▼

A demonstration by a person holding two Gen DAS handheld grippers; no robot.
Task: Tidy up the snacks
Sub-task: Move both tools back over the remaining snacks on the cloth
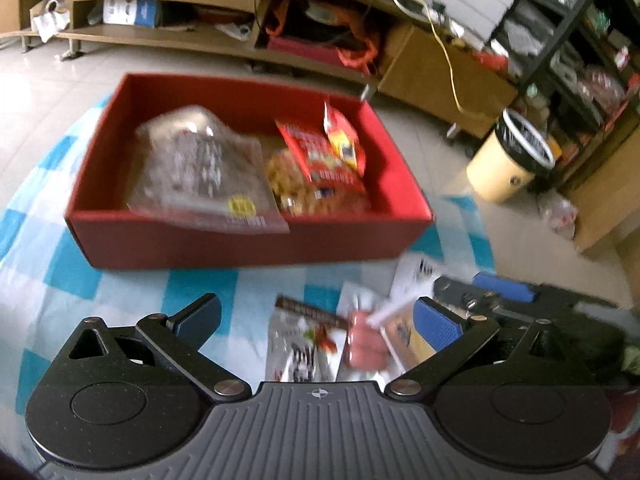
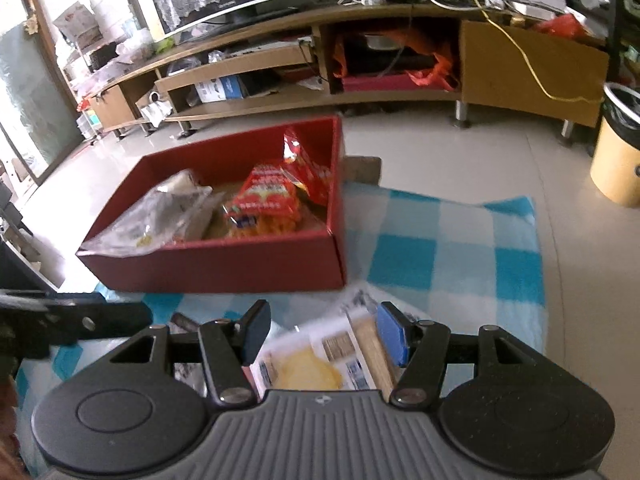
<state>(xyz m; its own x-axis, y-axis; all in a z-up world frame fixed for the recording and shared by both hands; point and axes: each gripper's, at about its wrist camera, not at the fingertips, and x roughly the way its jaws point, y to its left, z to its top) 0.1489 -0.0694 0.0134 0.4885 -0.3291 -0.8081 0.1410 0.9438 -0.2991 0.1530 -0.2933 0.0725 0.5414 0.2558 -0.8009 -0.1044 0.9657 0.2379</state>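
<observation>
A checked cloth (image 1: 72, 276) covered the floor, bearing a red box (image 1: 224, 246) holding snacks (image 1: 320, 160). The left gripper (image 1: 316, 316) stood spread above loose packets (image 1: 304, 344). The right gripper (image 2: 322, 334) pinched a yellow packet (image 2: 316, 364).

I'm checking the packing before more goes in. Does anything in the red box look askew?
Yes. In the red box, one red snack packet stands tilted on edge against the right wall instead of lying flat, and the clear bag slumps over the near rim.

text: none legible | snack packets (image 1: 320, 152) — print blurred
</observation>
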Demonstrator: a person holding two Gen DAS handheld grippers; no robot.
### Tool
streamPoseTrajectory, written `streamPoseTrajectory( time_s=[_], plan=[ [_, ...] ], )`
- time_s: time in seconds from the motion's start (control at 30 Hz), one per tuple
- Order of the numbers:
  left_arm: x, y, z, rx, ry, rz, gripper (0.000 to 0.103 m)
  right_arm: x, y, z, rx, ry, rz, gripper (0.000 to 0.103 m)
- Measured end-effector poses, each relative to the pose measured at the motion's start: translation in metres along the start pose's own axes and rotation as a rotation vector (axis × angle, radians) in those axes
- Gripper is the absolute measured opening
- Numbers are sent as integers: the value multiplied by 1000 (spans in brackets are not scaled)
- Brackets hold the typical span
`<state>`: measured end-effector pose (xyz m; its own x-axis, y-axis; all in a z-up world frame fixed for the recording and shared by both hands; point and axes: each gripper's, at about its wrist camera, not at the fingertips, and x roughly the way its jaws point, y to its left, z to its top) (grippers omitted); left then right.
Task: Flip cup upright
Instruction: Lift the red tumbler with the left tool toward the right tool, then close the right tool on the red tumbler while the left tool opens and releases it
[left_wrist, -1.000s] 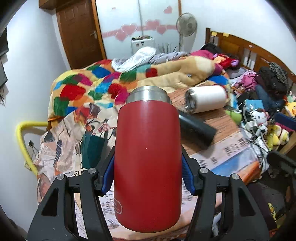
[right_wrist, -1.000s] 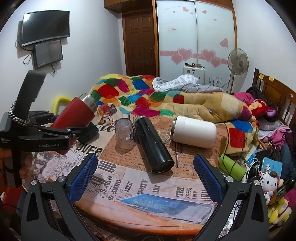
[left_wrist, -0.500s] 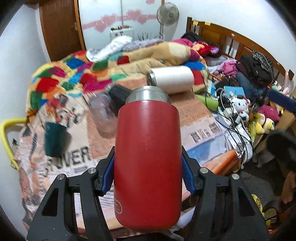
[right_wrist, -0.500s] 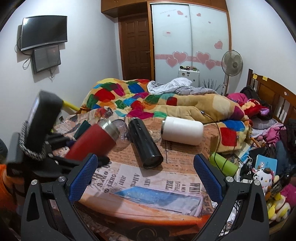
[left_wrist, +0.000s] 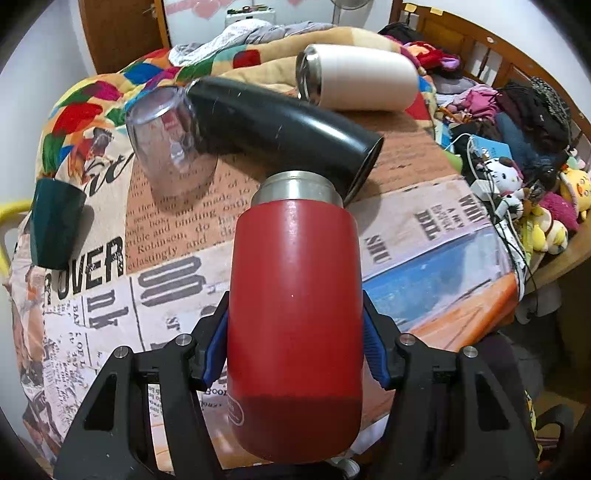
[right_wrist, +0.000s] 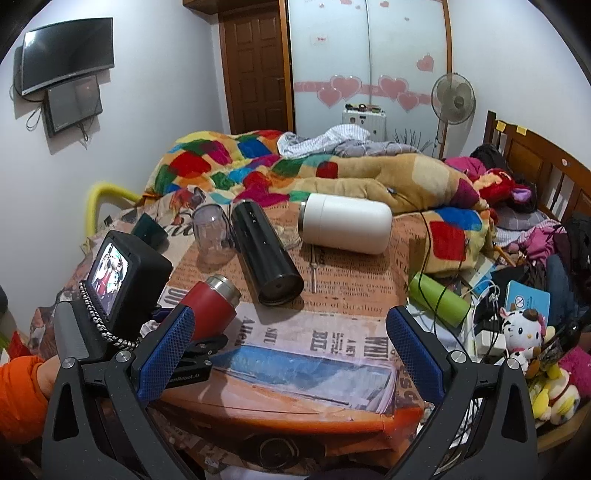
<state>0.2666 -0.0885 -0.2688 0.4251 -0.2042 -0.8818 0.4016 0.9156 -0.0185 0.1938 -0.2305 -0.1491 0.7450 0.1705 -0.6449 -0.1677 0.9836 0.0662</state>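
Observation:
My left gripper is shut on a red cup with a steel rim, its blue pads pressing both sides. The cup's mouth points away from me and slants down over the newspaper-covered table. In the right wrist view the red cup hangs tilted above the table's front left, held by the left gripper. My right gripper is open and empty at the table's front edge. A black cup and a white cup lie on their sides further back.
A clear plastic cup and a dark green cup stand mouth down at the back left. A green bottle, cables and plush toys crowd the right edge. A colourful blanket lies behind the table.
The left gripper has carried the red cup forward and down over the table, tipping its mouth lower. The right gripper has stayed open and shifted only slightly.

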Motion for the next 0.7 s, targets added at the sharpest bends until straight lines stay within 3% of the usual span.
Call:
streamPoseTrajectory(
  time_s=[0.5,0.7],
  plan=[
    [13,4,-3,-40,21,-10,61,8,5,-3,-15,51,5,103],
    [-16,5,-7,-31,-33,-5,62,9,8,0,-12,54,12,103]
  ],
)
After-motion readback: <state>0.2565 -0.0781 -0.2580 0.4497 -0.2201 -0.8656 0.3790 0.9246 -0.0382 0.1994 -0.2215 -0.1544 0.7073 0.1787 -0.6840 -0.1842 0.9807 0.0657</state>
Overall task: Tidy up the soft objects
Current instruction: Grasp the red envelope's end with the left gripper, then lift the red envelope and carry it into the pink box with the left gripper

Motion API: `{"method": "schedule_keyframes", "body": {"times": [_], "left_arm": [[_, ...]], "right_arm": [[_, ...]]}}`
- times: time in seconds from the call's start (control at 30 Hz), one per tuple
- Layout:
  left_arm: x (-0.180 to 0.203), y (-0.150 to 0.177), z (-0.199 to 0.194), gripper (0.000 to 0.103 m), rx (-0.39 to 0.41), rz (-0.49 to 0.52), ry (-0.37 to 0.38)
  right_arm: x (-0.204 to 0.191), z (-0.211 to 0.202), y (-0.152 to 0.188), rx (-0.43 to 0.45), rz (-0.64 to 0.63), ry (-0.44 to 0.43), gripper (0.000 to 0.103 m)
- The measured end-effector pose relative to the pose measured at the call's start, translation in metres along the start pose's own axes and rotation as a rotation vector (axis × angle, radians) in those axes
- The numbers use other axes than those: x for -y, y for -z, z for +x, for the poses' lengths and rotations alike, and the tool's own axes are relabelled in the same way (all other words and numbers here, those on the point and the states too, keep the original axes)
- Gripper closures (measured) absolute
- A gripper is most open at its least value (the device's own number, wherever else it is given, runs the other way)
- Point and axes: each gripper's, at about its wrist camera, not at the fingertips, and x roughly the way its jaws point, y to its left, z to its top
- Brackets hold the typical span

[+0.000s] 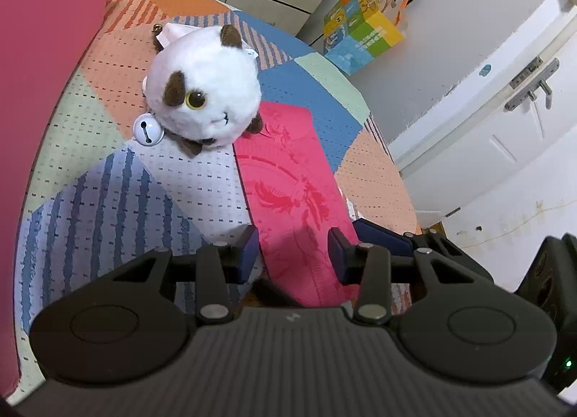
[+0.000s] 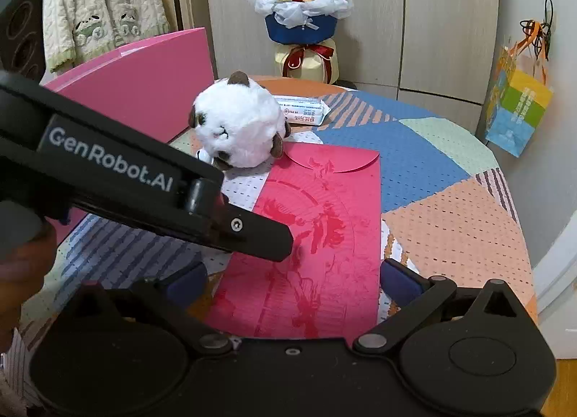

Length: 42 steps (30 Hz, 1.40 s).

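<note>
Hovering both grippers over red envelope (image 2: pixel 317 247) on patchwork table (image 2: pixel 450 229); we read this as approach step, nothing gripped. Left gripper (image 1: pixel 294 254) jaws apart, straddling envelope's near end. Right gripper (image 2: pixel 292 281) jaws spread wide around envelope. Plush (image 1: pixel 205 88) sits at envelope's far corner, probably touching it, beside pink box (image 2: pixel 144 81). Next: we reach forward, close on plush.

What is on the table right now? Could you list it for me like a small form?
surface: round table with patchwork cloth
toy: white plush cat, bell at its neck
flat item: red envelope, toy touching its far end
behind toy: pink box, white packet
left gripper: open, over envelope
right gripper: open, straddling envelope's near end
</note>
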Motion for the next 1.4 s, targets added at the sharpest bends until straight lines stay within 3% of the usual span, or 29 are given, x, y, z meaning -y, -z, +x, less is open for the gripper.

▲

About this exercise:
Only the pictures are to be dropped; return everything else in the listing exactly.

Written solution:
A demonstration by a person holding two Gen DAS handheld grippers; no robot.
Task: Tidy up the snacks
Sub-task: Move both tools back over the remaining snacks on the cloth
<state>(xyz m; its own x-axis, y-axis; all in a z-up world frame fixed for the recording and shared by both hands; point and axes: each gripper's, at about its wrist camera, not at the fingertips, and x roughly the way its jaws point, y to its left, z to its top) 0.1489 -0.0694 0.0134 0.4885 -0.3291 -0.8081 0.1410 0.9438 -0.2991 0.1530 -0.2933 0.0725 0.5414 0.2558 -0.8009 -0.1044 0.9657 0.2379</state>
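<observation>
A checked cloth (image 1: 72, 276) covered the floor, bearing a red box (image 1: 224, 246) holding snacks (image 1: 320, 160). The left gripper (image 1: 316, 316) stood spread above loose packets (image 1: 304, 344). The right gripper (image 2: 322, 334) pinched a yellow packet (image 2: 316, 364).

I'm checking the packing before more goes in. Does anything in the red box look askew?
Yes. In the red box, one red snack packet stands tilted on edge against the right wall instead of lying flat, and the clear bag slumps over the near rim.

text: none legible | snack packets (image 1: 320, 152) — print blurred
</observation>
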Demonstrator: a person holding two Gen DAS handheld grippers; no robot.
### Tool
streamPoseTrajectory, written `streamPoseTrajectory( time_s=[_], plan=[ [_, ...] ], )`
- time_s: time in seconds from the motion's start (control at 30 Hz), one per tuple
- Order of the numbers:
  left_arm: x, y, z, rx, ry, rz, gripper (0.000 to 0.103 m)
  right_arm: x, y, z, rx, ry, rz, gripper (0.000 to 0.103 m)
- Measured end-effector poses, each relative to the pose measured at the motion's start: translation in metres along the start pose's own axes and rotation as a rotation vector (axis × angle, radians) in those axes
- Gripper is the absolute measured opening
- Numbers are sent as integers: the value multiplied by 1000 (spans in brackets are not scaled)
- Brackets hold the typical span
`<state>`: measured end-effector pose (xyz m; its own x-axis, y-axis; all in a z-up world frame fixed for the recording and shared by both hands; point and axes: each gripper's, at about its wrist camera, not at the fingertips, and x roughly the way its jaws point, y to its left, z to its top) (grippers omitted); left then right.
Task: Flip cup upright
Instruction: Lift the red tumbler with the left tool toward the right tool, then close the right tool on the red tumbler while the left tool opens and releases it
[left_wrist, -1.000s] 
[right_wrist, -1.000s] 
[left_wrist, -0.500s] 
[right_wrist, -0.500s] 
[left_wrist, +0.000s] 
[right_wrist, +0.000s] 
<state>0.2666 -0.0885 -0.2688 0.4251 -0.2042 -0.8818 0.4016 0.9156 -0.0185 0.1938 -0.2305 -0.1491 0.7450 0.1705 -0.6449 -0.1677 0.9836 0.0662</state>
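Observation:
My left gripper is shut on a red cup with a steel rim, its blue pads pressing both sides. The cup's mouth points away from me and slants down over the newspaper-covered table. In the right wrist view the red cup hangs tilted above the table's front left, held by the left gripper. My right gripper is open and empty at the table's front edge. A black cup and a white cup lie on their sides further back.
A clear plastic cup and a dark green cup stand mouth down at the back left. A green bottle, cables and plush toys crowd the right edge. A colourful blanket lies behind the table.
The left gripper has carried the red cup forward and down over the table, tipping its mouth lower. The right gripper has stayed open and shifted only slightly.
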
Motion for the next 0.7 s, targets added at the sharpest bends until straight lines stay within 3% of the usual span.
Call:
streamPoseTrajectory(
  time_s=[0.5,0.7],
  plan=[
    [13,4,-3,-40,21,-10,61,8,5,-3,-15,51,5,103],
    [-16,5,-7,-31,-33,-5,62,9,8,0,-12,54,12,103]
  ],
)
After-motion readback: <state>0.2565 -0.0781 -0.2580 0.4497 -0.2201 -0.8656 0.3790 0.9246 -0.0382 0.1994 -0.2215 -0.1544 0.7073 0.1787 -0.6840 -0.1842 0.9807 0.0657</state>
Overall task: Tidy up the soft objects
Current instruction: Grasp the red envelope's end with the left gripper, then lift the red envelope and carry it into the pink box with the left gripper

Motion API: `{"method": "schedule_keyframes", "body": {"times": [_], "left_arm": [[_, ...]], "right_arm": [[_, ...]]}}`
- times: time in seconds from the call's start (control at 30 Hz), one per tuple
- Layout:
  left_arm: x (-0.180 to 0.203), y (-0.150 to 0.177), z (-0.199 to 0.194), gripper (0.000 to 0.103 m), rx (-0.39 to 0.41), rz (-0.49 to 0.52), ry (-0.37 to 0.38)
  right_arm: x (-0.204 to 0.191), z (-0.211 to 0.202), y (-0.152 to 0.188), rx (-0.43 to 0.45), rz (-0.64 to 0.63), ry (-0.44 to 0.43), gripper (0.000 to 0.103 m)
- The measured end-effector pose relative to the pose measured at the call's start, translation in metres along the start pose's own axes and rotation as a rotation vector (axis × angle, radians) in those axes
- The numbers use other axes than those: x for -y, y for -z, z for +x, for the poses' lengths and rotations alike, and the tool's own axes are relabelled in the same way (all other words and numbers here, those on the point and the states too, keep the original axes)
- Gripper closures (measured) absolute
- A gripper is most open at its least value (the device's own number, wherever else it is given, runs the other way)
- Point and axes: each gripper's, at about its wrist camera, not at the fingertips, and x roughly the way its jaws point, y to its left, z to its top
- Brackets hold the typical span

[+0.000s] 
[+0.000s] 

Length: 42 steps (30 Hz, 1.40 s).

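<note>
Hovering both grippers over red envelope (image 2: pixel 317 247) on patchwork table (image 2: pixel 450 229); we read this as approach step, nothing gripped. Left gripper (image 1: pixel 294 254) jaws apart, straddling envelope's near end. Right gripper (image 2: pixel 292 281) jaws spread wide around envelope. Plush (image 1: pixel 205 88) sits at envelope's far corner, probably touching it, beside pink box (image 2: pixel 144 81). Next: we reach forward, close on plush.

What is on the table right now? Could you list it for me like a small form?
surface: round table with patchwork cloth
toy: white plush cat, bell at its neck
flat item: red envelope, toy touching its far end
behind toy: pink box, white packet
left gripper: open, over envelope
right gripper: open, straddling envelope's near end
</note>
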Motion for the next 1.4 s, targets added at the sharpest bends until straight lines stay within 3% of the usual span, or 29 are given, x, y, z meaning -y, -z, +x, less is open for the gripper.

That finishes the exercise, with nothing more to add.